Todos os dias Villasmil recebe de 15 a 20 pais que lutam para descobrir o que fazerem com seus filhos já que planejam sair do país.

"Muitas vezes me pergunto se estou fazendo o suficiente para proteger as crianças", disse ele. "A resposta é não. Porque eu não posso. Este é o pior momento para ser criança na Venezuela.

Organizações sem fins lucrativos como Cáritas, Fé y Alegria, Cruz Vermelha entre outras - estão tentando preencher as lacunas: Oferecer refeições para crianças, ajudando os pais a dar instruções aos filhos que deixam para trás quando migram, buscando doações de venezuelanos no exterior para equipar escolas com filtros de água e suprimentos básicos.

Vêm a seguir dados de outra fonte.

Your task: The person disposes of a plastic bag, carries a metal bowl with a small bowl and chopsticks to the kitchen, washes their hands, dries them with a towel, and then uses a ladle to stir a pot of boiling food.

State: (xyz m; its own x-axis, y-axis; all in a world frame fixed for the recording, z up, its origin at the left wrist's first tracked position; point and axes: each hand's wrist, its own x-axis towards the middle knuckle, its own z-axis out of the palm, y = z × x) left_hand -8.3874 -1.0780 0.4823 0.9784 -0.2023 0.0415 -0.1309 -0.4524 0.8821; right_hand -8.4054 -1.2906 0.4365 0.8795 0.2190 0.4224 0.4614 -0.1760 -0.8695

Os orfanatos privados estão cheios, mantendo as crianças por mais tempo do que o recomendado e lutando por dinheiro para prestar serviços psicológicos às crianças de rua.

As crianças não sabem quando vão comer e têm a sensação de que, não importa o que façam, não vão conseguir", disse a psicóloga Ninoska Zambrano, que trabalha com a organização sem fins lucrativos que administra o orfanato. Os organizadores agora oferecem comida para mais de 500 famílias vulneráveis ??nas favelas de Caracas.

Carlos Trapani, diretor da Cecodap, fala da criança que estava convencida de que seu pai não o amava mais, porque em vez de receber duas “arepas” – um tipo de bolo de milho branco - no café da manhã, ele recebeu uma.

Psicologicamente falando, a confiança entre a criança e o adulto é quebrada quando coisas básicas não são fornecidas.

A Venezuela está quebrada com uma inflação que ultrapassará 10.000.000% em 2019. Além de sua própria economia, a Venezuela está sacrificando o seu futuro.